> _GOAL OF THE EXERCISE_: Going from the top of the data below, give again each line through the one containing "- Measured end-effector", both ends kept.

> _MATERIAL FOR THE TASK_:
= Beginning of Section =
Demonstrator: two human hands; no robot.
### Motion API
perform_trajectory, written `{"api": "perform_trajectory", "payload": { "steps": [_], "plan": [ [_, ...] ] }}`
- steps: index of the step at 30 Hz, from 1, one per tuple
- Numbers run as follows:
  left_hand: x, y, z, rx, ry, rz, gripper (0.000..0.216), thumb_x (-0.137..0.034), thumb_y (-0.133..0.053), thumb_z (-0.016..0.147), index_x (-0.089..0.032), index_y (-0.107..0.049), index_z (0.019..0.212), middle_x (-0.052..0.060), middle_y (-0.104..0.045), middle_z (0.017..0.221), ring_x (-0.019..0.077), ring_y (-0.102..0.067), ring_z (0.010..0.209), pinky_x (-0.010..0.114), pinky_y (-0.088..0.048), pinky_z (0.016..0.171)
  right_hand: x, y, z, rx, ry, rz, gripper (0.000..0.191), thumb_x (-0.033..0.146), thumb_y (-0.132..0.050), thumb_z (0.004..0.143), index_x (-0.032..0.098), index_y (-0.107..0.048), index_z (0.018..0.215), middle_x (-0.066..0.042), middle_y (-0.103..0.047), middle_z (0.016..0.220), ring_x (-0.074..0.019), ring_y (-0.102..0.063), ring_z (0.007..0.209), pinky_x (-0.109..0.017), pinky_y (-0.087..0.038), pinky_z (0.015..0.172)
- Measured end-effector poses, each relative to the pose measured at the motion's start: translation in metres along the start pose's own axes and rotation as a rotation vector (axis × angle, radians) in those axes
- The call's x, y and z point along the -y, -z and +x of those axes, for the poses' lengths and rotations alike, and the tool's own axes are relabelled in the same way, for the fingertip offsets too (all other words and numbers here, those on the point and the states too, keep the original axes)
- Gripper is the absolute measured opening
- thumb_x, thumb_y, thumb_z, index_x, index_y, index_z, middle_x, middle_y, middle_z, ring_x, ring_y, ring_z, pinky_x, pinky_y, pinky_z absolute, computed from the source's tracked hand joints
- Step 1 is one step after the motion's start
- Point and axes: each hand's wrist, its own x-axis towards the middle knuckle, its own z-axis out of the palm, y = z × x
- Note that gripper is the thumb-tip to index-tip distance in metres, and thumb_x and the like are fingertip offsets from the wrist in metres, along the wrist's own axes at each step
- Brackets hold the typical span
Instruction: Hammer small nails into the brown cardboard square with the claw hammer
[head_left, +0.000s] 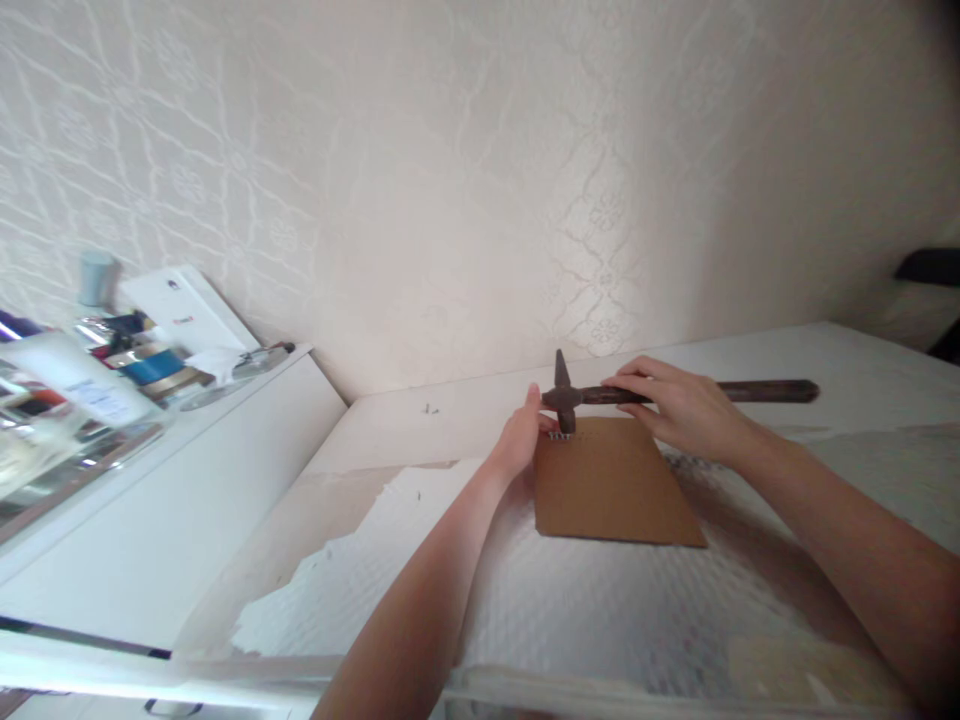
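A brown piece of cardboard (611,490) lies on the white covered surface. Near its top left edge stands a short row of small nails (559,436), with a line of tiny marks to their right. My right hand (679,405) is closed around the wooden handle of a hammer (566,398), partway along its length. The dark metal head hangs just over the nails, its wedge end pointing up. At the cardboard's top left corner, my left hand (519,435) grips the edge with its thumb raised; its other fingers are partly hidden.
A few loose nails (430,409) lie on the surface to the left, near the wall. A white cabinet (172,510) stands at the left, carrying a white box (187,310), a roll of blue tape (154,367) and other blurred items. A patterned wall (450,200) rises behind.
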Motion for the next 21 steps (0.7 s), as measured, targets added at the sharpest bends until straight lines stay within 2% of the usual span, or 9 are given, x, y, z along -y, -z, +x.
{"api": "perform_trajectory", "payload": {
  "steps": [4, 8, 13, 18, 21],
  "plan": [
    [0.001, -0.0004, 0.0007, -0.023, -0.029, -0.011, 0.084, -0.074, -0.012, 0.084, -0.013, -0.064, 0.105, 0.011, -0.07, 0.083, 0.0248, -0.062, 0.093, 0.038, -0.038, 0.094, -0.0017, -0.0002, -0.0001, -0.037, -0.025, -0.003, 0.026, 0.02, -0.049, 0.086, 0.023, -0.063, 0.108, -0.005, -0.063, 0.103, -0.0192, -0.062, 0.089, -0.028, -0.048, 0.063],
    [0.0003, -0.0003, 0.0003, -0.01, -0.032, -0.013, 0.085, -0.075, -0.011, 0.084, -0.012, -0.066, 0.099, 0.011, -0.07, 0.083, 0.0256, -0.062, 0.093, 0.038, -0.038, 0.094, -0.0022, 0.0, -0.0001, -0.004, -0.002, -0.006, 0.026, 0.017, -0.047, 0.085, 0.023, -0.064, 0.105, -0.005, -0.064, 0.102, -0.0191, -0.062, 0.089, -0.028, -0.047, 0.063],
    [-0.0017, -0.0006, -0.0023, -0.025, -0.02, -0.029, 0.08, -0.073, -0.016, 0.085, -0.013, -0.064, 0.105, 0.01, -0.07, 0.082, 0.0242, -0.062, 0.09, 0.038, -0.038, 0.093, -0.0012, 0.0014, 0.0006, -0.056, -0.033, -0.004, 0.025, 0.019, -0.05, 0.085, 0.023, -0.063, 0.106, -0.005, -0.063, 0.102, -0.0193, -0.061, 0.089, -0.028, -0.047, 0.063],
    [-0.0018, -0.0003, -0.003, -0.02, -0.041, 0.005, 0.088, -0.076, -0.011, 0.082, -0.01, -0.069, 0.088, 0.014, -0.069, 0.084, 0.0266, -0.061, 0.093, 0.038, -0.037, 0.094, 0.0005, 0.0025, 0.0021, -0.032, 0.038, 0.018, 0.022, 0.016, -0.049, 0.086, 0.023, -0.063, 0.101, -0.005, -0.063, 0.099, -0.0184, -0.061, 0.088, -0.028, -0.046, 0.064],
    [-0.0049, 0.0, -0.0043, -0.013, -0.029, -0.011, 0.085, -0.074, -0.012, 0.084, -0.011, -0.067, 0.099, 0.012, -0.07, 0.083, 0.0256, -0.061, 0.092, 0.039, -0.037, 0.095, 0.0008, 0.0044, 0.0028, -0.079, 0.019, 0.004, 0.021, 0.016, -0.049, 0.086, 0.022, -0.062, 0.102, -0.006, -0.063, 0.1, -0.0191, -0.061, 0.089, -0.028, -0.045, 0.063]
  ]
}}
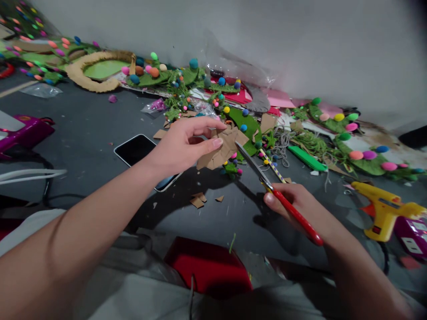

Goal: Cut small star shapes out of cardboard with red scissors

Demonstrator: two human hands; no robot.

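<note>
My left hand (187, 142) pinches a creased piece of brown cardboard (222, 151) above the dark table. In my right hand (293, 204) are red-handled scissors (290, 211), with their blades pointing up and left. The blade tips reach the right edge of the cardboard; whether they cut into it I cannot tell. A phone (135, 149) lies on the table, partly hidden under my left forearm. Small cardboard scraps (198, 200) lie below the held piece.
Green felt pieces with coloured pompoms (160, 78) line the wall, beside a tan ring (90, 84). On the right are a green comb (307, 158), a yellow glue gun (383, 209) and a purple power strip (413, 235). A red surface (208, 266) shows below the table edge.
</note>
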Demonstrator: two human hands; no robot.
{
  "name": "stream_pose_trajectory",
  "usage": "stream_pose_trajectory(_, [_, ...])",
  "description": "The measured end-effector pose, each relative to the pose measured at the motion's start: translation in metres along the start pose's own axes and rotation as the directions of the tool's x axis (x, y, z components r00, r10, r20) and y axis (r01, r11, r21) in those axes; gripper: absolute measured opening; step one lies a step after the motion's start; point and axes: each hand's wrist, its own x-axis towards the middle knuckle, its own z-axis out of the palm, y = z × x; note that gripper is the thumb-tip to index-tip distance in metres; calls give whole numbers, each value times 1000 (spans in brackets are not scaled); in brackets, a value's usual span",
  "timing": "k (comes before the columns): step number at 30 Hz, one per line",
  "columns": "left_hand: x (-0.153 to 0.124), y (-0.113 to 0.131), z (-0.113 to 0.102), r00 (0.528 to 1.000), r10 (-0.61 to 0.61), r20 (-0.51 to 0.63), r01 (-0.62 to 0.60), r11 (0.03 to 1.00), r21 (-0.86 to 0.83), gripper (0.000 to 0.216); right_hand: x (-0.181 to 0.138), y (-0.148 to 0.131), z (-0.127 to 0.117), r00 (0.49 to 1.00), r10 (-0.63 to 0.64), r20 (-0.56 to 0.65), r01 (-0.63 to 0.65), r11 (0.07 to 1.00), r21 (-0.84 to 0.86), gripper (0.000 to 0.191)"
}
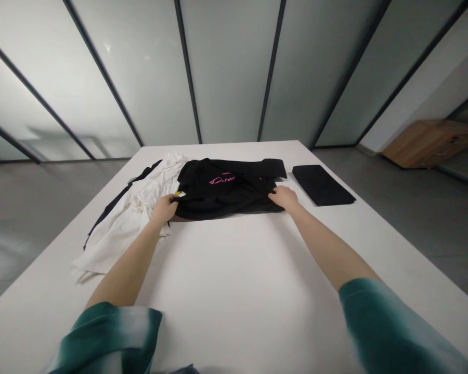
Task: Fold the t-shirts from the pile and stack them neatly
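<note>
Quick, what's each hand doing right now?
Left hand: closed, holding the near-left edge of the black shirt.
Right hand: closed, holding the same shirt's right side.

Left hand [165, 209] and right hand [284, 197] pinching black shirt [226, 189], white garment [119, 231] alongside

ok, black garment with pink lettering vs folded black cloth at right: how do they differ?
The black fabric garment with pink lettering is loose and rumpled; the flat, four-sided folded black cloth is neat. The garment shows print; the cloth's visible face is plain. The garment is in the left grip and right grip; the cloth is in neither. Shared: black colour, same white table.
</note>
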Motion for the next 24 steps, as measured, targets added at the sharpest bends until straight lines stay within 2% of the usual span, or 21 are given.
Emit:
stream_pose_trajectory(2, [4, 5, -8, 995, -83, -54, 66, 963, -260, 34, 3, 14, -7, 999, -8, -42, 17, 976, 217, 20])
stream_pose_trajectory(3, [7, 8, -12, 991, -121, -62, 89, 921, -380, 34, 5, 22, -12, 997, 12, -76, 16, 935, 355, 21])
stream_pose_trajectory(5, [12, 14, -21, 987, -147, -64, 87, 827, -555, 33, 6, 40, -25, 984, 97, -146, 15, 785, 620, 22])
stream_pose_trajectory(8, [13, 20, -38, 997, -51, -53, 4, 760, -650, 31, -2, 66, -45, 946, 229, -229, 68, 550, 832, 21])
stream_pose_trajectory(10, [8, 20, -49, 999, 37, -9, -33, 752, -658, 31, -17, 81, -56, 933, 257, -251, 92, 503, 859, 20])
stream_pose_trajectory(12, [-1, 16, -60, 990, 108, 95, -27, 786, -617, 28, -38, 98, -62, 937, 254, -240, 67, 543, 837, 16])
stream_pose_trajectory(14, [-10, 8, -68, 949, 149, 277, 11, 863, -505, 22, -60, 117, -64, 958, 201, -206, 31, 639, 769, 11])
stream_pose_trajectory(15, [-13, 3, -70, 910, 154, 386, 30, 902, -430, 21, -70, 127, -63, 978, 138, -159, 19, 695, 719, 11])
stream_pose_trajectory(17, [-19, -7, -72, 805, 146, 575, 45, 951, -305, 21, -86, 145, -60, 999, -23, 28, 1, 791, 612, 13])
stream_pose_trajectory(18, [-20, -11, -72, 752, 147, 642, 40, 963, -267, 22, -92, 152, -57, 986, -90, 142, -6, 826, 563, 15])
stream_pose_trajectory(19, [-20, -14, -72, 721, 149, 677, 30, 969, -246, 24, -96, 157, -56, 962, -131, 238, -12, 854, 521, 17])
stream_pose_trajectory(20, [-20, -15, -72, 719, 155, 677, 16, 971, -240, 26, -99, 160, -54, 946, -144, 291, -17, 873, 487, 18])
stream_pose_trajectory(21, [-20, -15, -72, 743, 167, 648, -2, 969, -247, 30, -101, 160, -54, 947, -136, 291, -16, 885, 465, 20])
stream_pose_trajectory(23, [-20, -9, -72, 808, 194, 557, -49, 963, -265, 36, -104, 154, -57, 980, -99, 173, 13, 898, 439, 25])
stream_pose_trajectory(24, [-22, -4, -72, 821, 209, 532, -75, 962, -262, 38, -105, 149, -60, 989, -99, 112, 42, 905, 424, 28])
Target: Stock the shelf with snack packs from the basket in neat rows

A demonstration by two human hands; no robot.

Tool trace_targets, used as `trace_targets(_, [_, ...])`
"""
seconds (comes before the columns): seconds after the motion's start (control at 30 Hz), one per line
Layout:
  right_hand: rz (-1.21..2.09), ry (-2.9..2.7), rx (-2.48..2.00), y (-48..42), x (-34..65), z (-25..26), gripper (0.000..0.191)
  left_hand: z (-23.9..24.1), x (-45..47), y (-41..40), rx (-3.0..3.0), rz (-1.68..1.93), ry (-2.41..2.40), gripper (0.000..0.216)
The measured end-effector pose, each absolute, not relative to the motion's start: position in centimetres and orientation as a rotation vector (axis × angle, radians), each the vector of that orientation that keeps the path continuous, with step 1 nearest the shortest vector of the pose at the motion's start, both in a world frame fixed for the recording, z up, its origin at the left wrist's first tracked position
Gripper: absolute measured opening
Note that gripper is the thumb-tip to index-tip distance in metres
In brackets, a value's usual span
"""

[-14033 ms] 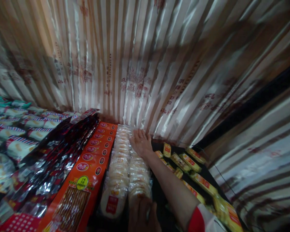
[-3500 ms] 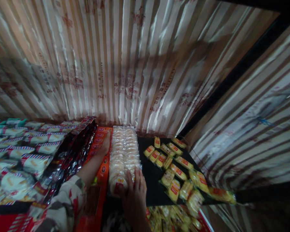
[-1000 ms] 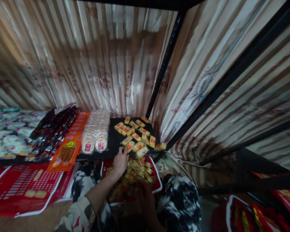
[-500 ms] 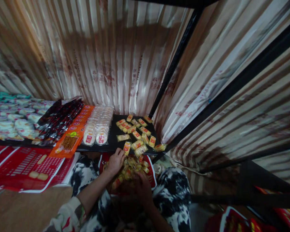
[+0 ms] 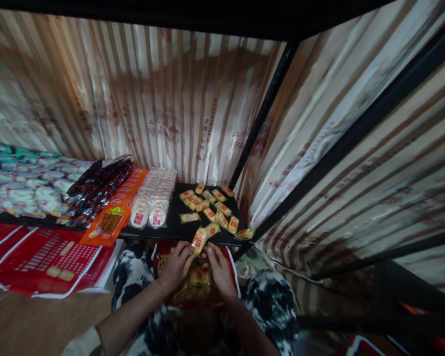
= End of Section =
> _TASK SOLUTION_:
Demonstrator: two human hands; no robot.
### Motion API
perform_trajectory, written `{"api": "perform_trajectory", "payload": { "steps": [_], "plan": [ [_, ...] ] }}`
- steps: index of the step at 30 Hz, from 1, one per tuple
- Numbers run as follows:
  left_hand: x, y, z, rx, ry, rz, gripper (0.000..0.216), thumb_x (-0.137..0.034), thumb_y (-0.133..0.053), thumb_z (-0.016..0.147), index_x (-0.089..0.032), index_y (-0.107..0.049), index_z (0.019..0.212), middle_x (-0.052..0.060), middle_y (-0.104..0.045), middle_z (0.017..0.221), ring_x (-0.019..0.077), ring_y (-0.102..0.067), ring_z (0.010..0.209), pinky_x (-0.010..0.114), pinky_y (-0.088..0.048), pinky_z (0.016..0.171)
  right_hand: x, y, z, rx, ry, rz, gripper (0.000..0.191), thumb_x (-0.033..0.146), thumb_y (-0.132..0.050), thumb_z (0.004..0.143), index_x (-0.032..0.098), index_y (-0.107..0.048), index_z (0.018..0.215), middle_x (-0.066..0.042), middle_y (-0.103..0.047), middle_z (0.016..0.220), ring_x (-0.074..0.019), ring_y (-0.102..0.063), ring_z (0.007..0.209), pinky_x (-0.109..0.017), pinky_y (-0.087..0.038), pinky_z (0.015..0.172)
- Measured end-effector poses, each relative to the pose measured at the motion's start: translation in metres along the start pose's own axes and rotation as a rotation vector (axis × angle, radians) in those axes

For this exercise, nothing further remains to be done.